Stone Street Historic District
The cluster of buildings along winding Stone, South William, and Pearl Streets and Coenties Alley forms one of Downtown's last oases of early 19th-century New York.
Stone Street's stores and lofts were built for dry-goods merchants and importers, shortly after the Great Fire of 1835. Picturesque turn-of-the-century additions include Dutch-style facades with stepped gables on South William Street, designed for New York merchant Amos Eno, who loved the city's colonial history.
Following decades of neglect, a joint partnership between the Landmarks Commission and other city agencies, the Alliance for Downtown New York and Stone Street owners has transformed Stone Street from a derelict back alley into one of Downtown's liveliest scenes. Restored buildings, granite paving, bluestone sidewalks and period streetlights set the stage for the half dozen restaurants and cafes, whose outdoor tables are jammed with crowds of happy New Yorkers.
The original location of Stone Street, one of the first paved streets in the city of New York, is still visible today in the existing street bed and in the brown brick pathway, edged in stone, which passes through the lobby of the building located at 85 Broad Street.
Colonial New York Street Plan
New York City originated in 1624 as the Dutch settlement of Nieuw Amsterdam.
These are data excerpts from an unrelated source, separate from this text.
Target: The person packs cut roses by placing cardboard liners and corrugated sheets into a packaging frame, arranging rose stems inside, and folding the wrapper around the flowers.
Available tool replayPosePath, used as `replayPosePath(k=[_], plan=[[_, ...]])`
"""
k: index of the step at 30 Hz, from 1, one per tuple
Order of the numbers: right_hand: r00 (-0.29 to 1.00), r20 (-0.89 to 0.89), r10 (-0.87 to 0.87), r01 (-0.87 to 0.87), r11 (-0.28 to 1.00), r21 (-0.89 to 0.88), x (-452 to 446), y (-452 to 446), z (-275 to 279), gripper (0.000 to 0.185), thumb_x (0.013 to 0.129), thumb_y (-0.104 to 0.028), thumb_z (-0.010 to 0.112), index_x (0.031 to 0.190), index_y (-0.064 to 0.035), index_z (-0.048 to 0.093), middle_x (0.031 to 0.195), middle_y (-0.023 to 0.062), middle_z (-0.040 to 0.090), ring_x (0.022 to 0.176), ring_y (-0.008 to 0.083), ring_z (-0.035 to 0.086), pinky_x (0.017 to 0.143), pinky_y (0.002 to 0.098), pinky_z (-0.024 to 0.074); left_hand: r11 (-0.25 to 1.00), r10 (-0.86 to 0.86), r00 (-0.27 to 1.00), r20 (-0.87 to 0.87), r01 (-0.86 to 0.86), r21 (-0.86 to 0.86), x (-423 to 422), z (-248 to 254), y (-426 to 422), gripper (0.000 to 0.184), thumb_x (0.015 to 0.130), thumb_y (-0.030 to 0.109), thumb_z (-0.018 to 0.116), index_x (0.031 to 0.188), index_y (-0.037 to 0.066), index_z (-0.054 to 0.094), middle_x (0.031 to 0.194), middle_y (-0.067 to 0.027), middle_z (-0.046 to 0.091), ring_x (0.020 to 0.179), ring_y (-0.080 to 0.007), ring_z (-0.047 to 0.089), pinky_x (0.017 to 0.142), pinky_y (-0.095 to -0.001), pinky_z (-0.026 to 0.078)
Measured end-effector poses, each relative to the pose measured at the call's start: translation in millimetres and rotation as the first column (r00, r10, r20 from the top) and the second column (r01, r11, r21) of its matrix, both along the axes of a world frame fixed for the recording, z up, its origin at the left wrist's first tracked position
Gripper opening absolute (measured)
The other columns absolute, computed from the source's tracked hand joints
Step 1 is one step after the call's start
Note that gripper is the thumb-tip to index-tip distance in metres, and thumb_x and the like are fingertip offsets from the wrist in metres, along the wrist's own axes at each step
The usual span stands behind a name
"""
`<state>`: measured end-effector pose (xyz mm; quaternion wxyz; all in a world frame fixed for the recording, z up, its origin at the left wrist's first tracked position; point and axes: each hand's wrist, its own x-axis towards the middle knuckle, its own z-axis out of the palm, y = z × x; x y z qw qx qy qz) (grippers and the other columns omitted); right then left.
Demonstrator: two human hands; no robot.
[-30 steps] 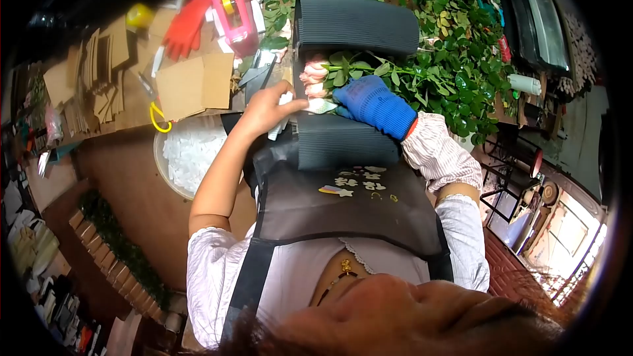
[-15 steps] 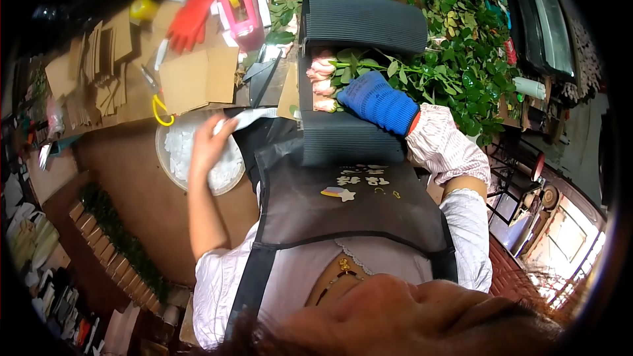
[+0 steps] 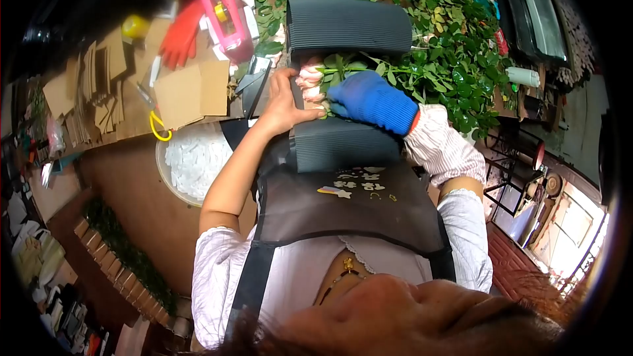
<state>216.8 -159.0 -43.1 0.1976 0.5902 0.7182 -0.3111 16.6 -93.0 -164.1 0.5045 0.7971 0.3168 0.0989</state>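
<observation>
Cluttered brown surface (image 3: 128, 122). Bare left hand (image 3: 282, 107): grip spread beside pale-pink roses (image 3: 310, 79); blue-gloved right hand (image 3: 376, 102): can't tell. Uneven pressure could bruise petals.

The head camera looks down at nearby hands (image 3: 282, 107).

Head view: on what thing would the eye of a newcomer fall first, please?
Probably on the blue-gloved right hand, near the centre, at the stems of some pale pink roses, with the bare left hand at their blooms. Next come the bright pink holder and the red glove, side by side at upper left, and the green leaves spread at upper right.
</observation>
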Motion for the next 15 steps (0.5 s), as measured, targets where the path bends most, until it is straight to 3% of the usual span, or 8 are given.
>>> replayPosePath(k=[3, 4, 7, 8, 11, 12, 14, 15], plan=[[0.983, 0.022, -0.18, 0.178, 0.982, 0.059, 1, -5, -6, 0.034, 0.092, -0.036, 0.06, 0.109, -0.0074, 0.066, 0.098, 0.015, 0.072, 0.095, 0.033, 0.07, 0.081, 0.0465, 0.0554, 0.991, -0.025, 0.998, -0.061, 0.033, 0.131, 0, 4, -2, 0.113, 0.061, 0.044, 0.093, 0.142, -0.002, 0.028, 0.15, -0.0307, 0.021, 0.14, -0.0461, 0.027, 0.116, -0.048, 0.031], [0.988, 0.042, -0.15, 0.149, 0.988, 0.027, -3, -4, -14, 0.031, 0.093, -0.031, 0.06, 0.11, -0.0061, 0.065, 0.099, 0.0149, 0.073, 0.096, 0.0323, 0.071, 0.081, 0.0461, 0.0557, 0.996, -0.04, 0.996, -0.075, 0.046, 0.076, 0, 6, 0, 0.113, 0.061, 0.046, 0.093, 0.142, -0.002, 0.03, 0.152, -0.0327, 0.016, 0.143, -0.0477, 0.022, 0.118, -0.0486, 0.028], [0.997, 0.064, -0.047, 0.047, 0.999, 0.006, -9, -1, -29, 0.026, 0.094, -0.027, 0.058, 0.109, -0.0064, 0.065, 0.1, 0.015, 0.073, 0.096, 0.0318, 0.072, 0.079, 0.0456, 0.056, 0.996, -0.055, 0.991, -0.12, 0.064, 0.067, 1, 6, 3, 0.114, 0.062, 0.049, 0.093, 0.142, -0.003, 0.03, 0.151, -0.0297, 0.021, 0.143, -0.0446, 0.024, 0.119, -0.0488, 0.024], [0.997, 0.07, -0.039, 0.038, 0.999, 0.005, -9, -2, -30, 0.022, 0.095, -0.022, 0.056, 0.108, -0.0071, 0.066, 0.1, 0.0154, 0.073, 0.097, 0.0314, 0.072, 0.078, 0.0442, 0.0564, 0.999, -0.023, 0.996, -0.085, 0.026, 0.036, 2, 4, 5, 0.106, 0.065, 0.048, 0.091, 0.14, -0.002, 0.036, 0.15, -0.03, 0.024, 0.143, -0.0442, 0.024, 0.118, -0.0493, 0.025], [1.0, 0.029, 0.006, -0.007, 0.999, 0.041, -2, -2, -20, 0.021, 0.095, -0.022, 0.056, 0.106, -0.0074, 0.067, 0.101, 0.0152, 0.073, 0.097, 0.0306, 0.072, 0.078, 0.0433, 0.0568, 0.988, 0.107, 0.994, -0.03, -0.109, -0.111, 10, -1, 4, 0.094, 0.069, 0.046, 0.089, 0.137, 0.0, 0.042, 0.148, -0.03, 0.028, 0.144, -0.0428, 0.025, 0.117, -0.0493, 0.026], [0.997, 0.041, -0.064, 0.059, 0.992, 0.113, 1, -2, -19, 0.024, 0.095, -0.026, 0.056, 0.111, -0.0099, 0.065, 0.095, 0.0137, 0.073, 0.091, 0.0304, 0.072, 0.074, 0.0436, 0.0562, 0.99, 0.137, 0.991, 0.006, -0.137, -0.034, 11, -2, 0, 0.082, 0.072, 0.043, 0.088, 0.132, 0.001, 0.05, 0.148, -0.0295, 0.03, 0.144, -0.0414, 0.027, 0.116, -0.0484, 0.027], [0.979, 0.047, -0.197, 0.18, 0.952, 0.247, 5, -5, -21, 0.033, 0.095, -0.035, 0.057, 0.121, -0.0151, 0.061, 0.085, 0.0108, 0.072, 0.08, 0.03, 0.071, 0.067, 0.0441, 0.0551, 0.988, 0.154, 0.987, 0.048, -0.154, -0.012, 11, -5, -6, 0.079, 0.073, 0.042, 0.087, 0.131, 0.003, 0.052, 0.149, -0.0293, 0.03, 0.143, -0.041, 0.027, 0.116, -0.0482, 0.027], [0.984, 0.085, -0.158, 0.135, 0.965, 0.226, 6, -4, -30, 0.034, 0.096, -0.035, 0.056, 0.124, -0.0145, 0.06, 0.088, 0.0108, 0.072, 0.082, 0.0296, 0.071, 0.067, 0.0435, 0.0552, 0.987, 0.163, 0.984, 0.065, -0.163, 0.0, 11, -4, -9, 0.077, 0.073, 0.042, 0.087, 0.13, 0.003, 0.053, 0.15, -0.0292, 0.029, 0.143, -0.0408, 0.027, 0.116, -0.0481, 0.027]])
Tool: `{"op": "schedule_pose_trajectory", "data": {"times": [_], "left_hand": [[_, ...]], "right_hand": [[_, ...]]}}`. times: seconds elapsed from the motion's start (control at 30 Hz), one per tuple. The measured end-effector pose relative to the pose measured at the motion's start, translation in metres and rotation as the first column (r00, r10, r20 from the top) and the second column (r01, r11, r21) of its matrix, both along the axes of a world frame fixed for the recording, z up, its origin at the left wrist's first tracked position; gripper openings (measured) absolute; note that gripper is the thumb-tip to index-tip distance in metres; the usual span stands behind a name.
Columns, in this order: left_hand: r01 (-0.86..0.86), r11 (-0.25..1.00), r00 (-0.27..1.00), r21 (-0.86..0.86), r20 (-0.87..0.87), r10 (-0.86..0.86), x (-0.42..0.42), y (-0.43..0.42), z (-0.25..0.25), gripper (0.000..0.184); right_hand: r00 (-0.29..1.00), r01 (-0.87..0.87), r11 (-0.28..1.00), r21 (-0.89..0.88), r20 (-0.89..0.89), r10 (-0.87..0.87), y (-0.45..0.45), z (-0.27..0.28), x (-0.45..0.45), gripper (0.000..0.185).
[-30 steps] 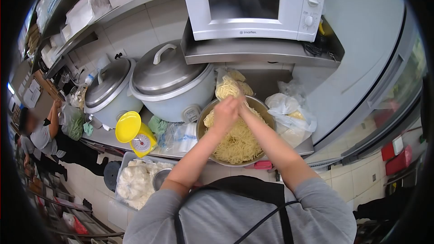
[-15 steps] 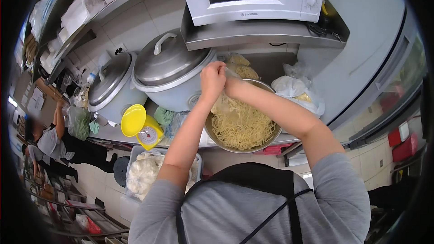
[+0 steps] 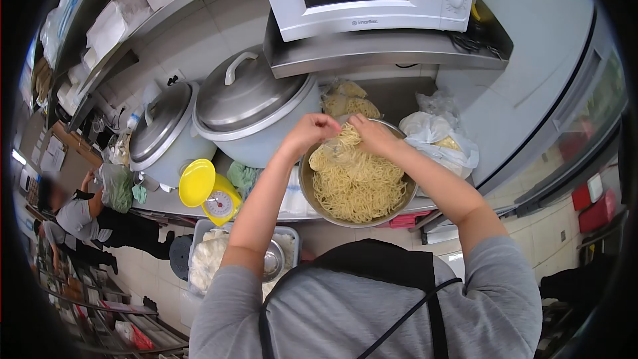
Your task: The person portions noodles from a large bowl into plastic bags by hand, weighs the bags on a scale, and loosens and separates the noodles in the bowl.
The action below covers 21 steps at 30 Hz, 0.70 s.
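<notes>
A wide metal bowl (image 3: 308, 189) holds a heap of yellow noodles (image 3: 359, 193). At its far side a clear plastic bag (image 3: 340, 154) with noodles in it rests on the heap. My left hand (image 3: 311, 134) is closed in a pinch at the bag's top left edge. On the other side of the bag opening, my right hand (image 3: 373, 136) has its fingers closed on the plastic. Some noodles show between the two hands. Behind the bowl lie more bagged noodles (image 3: 349, 98).
Two large lidded cookers (image 3: 256, 96) stand to the left, with a yellow scale (image 3: 220, 205) in front. A microwave (image 3: 372, 20) sits on the shelf above. White plastic bags (image 3: 438, 136) lie right of the bowl. Below is a plastic tub (image 3: 292, 233); a person (image 3: 80, 216) works far left.
My hands have come down and moved apart, from together above the bowl's far rim to either side of the bag's top. The bag now lies lower on the noodles.
</notes>
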<state>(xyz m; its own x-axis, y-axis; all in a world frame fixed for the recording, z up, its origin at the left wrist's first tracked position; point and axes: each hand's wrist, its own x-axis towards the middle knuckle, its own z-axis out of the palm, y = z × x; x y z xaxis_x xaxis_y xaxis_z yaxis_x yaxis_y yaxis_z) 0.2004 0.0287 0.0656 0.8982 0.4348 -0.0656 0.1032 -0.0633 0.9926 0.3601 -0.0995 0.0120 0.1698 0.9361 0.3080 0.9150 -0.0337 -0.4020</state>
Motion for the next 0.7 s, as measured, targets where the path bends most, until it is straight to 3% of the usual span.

The Great Fire of 1835 destroyed much of what survived from the Dutch settlement. One very visible aspect of the old Dutch village at the southern tip of Manhattan Island endures: the street layout, which still plays a vital role in defining Downtown.
Those narrow, winding streets, edged by skyscrapers forming the famous Wall Street canyons, follow the pattern laid out by Colonial predecessors three centuries ago, Beaver Street, Mill Lane, Marketfield Street, Pearl Street, and a dozen more, conform to the plan illustrated in the city's earliest maps.